I venture to invite your serious consideration to this adverse decision and to request your further instructions.

I have [etc.]

For the Ambassador:
F. A. Sterling

Counselor of Embassy
[Enclosure 1]

The British Permanent Under Secretary of State for Foreign Affairs (Crowe) to the American Ambassador (Kellogg)

No. C 9478/8593/37

My Dear Ambassador: Sir W. Tyrrell referred to me your letter of the 27th May66 regarding the compensation claimed by oil companies operating in Roumania for the destruction of their properties by the Allies in 1916.

The attitude of His Majesty’s Government towards this very complex matter was set forth in two notes addressed to your Embassy on November 19th, 1919, and July 2nd, 1920,66 respectively, in answer to questions (similar to those raised in your letter of May 27th) put forward by your predecessors, enquiring as to the arrangements which were being made for compensating American companies whose properties, in common with others, were destroyed during the critical days following the defeat of the Roumanian armies in 1916. For convenience of reference I enclose copies of these notes.

[Page 311]

When the Roumanian oil fields were in hourly danger of occupation by the Germans, the British, French and Russian representatives in Bucharest, for reasons of urgent military necessity, urged the Roumanian Government to destroy such oil properties as were likely to fall into German hands, and a general arrangement was made whereby such destruction could be put immediately into effect. At that time events followed each other in such rapid succession that there was no time for the Allied Governments to enter into separate compensation agreements with each individual company, nor was it either desirable or possible that they should do so, as it clearly rested with the Roumanian Government, under whose aegis and in whose territory foreign companies were operating, either to consent or to refuse to destroy the properties. After a good deal of urgent negotiation, the Roumanian Government agreed to the destruction of the wells, plant etc. and ipso facto became responsible for any subsequent liability towards individual companies.

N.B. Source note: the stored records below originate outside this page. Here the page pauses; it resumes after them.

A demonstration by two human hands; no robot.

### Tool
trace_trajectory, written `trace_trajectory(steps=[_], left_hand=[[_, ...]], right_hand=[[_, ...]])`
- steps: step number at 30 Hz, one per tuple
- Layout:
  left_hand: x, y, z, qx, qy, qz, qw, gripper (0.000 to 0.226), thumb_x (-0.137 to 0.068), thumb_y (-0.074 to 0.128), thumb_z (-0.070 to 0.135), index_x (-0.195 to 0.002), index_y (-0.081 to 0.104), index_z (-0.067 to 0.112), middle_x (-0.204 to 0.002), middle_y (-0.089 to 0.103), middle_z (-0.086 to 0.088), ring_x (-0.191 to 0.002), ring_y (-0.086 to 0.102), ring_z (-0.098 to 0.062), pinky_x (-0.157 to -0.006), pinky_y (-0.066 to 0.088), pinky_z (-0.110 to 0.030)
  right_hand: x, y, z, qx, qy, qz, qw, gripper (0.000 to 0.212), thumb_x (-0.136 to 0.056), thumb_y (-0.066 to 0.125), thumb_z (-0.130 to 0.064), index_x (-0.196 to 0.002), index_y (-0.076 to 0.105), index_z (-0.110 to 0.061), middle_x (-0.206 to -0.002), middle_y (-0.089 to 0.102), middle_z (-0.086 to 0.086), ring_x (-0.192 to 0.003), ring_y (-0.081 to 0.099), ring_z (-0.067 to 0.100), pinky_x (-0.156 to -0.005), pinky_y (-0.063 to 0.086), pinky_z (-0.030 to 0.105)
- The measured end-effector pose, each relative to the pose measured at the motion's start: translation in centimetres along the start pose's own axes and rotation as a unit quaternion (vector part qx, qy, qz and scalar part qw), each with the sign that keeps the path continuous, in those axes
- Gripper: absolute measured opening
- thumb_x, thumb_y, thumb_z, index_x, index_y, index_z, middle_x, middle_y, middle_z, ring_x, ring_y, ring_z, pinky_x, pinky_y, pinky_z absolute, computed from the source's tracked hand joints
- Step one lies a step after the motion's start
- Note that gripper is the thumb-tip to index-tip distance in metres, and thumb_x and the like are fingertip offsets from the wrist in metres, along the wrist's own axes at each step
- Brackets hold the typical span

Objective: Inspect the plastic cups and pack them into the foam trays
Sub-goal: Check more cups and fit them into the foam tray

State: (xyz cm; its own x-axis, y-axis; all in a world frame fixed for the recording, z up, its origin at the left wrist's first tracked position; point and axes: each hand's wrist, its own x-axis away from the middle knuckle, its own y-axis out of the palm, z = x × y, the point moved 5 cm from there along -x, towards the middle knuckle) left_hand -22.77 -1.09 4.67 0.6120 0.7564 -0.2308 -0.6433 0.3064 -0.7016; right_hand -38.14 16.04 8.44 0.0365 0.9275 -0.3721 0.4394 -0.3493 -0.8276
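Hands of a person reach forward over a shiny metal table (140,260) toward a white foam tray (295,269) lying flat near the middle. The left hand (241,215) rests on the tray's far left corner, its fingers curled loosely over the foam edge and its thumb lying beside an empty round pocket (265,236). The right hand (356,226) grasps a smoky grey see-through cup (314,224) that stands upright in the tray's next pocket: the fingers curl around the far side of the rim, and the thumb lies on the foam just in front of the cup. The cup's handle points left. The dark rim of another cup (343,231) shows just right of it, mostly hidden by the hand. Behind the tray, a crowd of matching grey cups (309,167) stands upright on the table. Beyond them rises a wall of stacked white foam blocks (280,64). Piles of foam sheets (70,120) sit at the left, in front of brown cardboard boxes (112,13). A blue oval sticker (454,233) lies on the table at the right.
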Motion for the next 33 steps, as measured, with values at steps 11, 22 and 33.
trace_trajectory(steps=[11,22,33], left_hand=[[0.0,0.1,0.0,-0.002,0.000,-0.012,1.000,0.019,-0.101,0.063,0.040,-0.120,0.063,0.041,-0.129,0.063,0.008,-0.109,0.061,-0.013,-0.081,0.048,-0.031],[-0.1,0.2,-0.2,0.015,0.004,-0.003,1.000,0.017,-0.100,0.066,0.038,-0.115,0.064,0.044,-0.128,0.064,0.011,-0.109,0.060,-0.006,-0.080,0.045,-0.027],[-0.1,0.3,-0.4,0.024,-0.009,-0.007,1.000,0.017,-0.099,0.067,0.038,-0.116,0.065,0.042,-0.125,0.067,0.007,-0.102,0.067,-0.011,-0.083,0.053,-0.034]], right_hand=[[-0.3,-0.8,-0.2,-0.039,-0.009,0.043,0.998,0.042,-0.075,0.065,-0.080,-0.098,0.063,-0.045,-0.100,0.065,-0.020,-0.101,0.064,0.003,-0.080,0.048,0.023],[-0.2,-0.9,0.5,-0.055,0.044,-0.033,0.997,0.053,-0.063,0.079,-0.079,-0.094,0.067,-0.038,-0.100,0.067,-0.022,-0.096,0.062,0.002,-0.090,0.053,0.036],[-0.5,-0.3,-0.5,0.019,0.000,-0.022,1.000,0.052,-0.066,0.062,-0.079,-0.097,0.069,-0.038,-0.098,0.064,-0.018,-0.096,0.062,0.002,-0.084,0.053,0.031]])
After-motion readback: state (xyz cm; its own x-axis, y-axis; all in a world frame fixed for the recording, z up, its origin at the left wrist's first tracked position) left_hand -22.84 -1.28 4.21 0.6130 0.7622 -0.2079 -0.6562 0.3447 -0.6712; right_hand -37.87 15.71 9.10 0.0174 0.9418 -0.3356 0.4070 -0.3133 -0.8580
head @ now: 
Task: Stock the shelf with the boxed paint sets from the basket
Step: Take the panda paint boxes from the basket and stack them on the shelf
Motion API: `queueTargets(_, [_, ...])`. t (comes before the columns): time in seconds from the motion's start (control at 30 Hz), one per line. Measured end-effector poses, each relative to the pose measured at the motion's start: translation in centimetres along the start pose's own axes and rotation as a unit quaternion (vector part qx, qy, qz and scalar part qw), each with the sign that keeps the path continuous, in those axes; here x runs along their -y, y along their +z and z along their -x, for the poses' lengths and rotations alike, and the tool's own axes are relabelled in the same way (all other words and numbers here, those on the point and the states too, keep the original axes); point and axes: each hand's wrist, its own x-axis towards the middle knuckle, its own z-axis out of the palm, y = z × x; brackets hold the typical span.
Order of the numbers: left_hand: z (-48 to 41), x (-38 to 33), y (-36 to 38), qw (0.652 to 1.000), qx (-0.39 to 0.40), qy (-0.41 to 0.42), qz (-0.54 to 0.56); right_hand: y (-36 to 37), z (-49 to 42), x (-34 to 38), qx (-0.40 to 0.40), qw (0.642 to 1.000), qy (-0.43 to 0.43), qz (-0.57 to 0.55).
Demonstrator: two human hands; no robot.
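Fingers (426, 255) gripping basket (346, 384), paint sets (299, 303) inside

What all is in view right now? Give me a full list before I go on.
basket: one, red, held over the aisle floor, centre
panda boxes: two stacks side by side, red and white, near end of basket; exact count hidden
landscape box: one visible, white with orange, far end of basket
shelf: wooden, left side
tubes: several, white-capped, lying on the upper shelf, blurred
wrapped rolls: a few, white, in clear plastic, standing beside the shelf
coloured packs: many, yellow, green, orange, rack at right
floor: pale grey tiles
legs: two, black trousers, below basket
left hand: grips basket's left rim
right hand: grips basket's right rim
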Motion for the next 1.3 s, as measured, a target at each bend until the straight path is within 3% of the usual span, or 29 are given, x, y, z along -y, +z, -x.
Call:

In order to secure the cooperation of the Roumanian Government, without which this essential step was impossible, it was necessary for the Allied Governments to compensate the Roumanian Government for any losses which might fall upon it as the result of the exercise of its sovereignty. In 1916 the intention was that the British, French and Russian Governments should each bear one third of the compensation to be eventually paid and His Majesty’s Minister at Bucharest notified the Roumanian Government in general terms and in writing of the willingness of His Majesty’s Government to compensate them. But neither then nor since have His Majesty’s Government ever intimated that they could be considered as having incurred direct liability towards individual companies. They have consistently maintained their attitude towards all British and foreign companies alike from whom compensation claims have been received.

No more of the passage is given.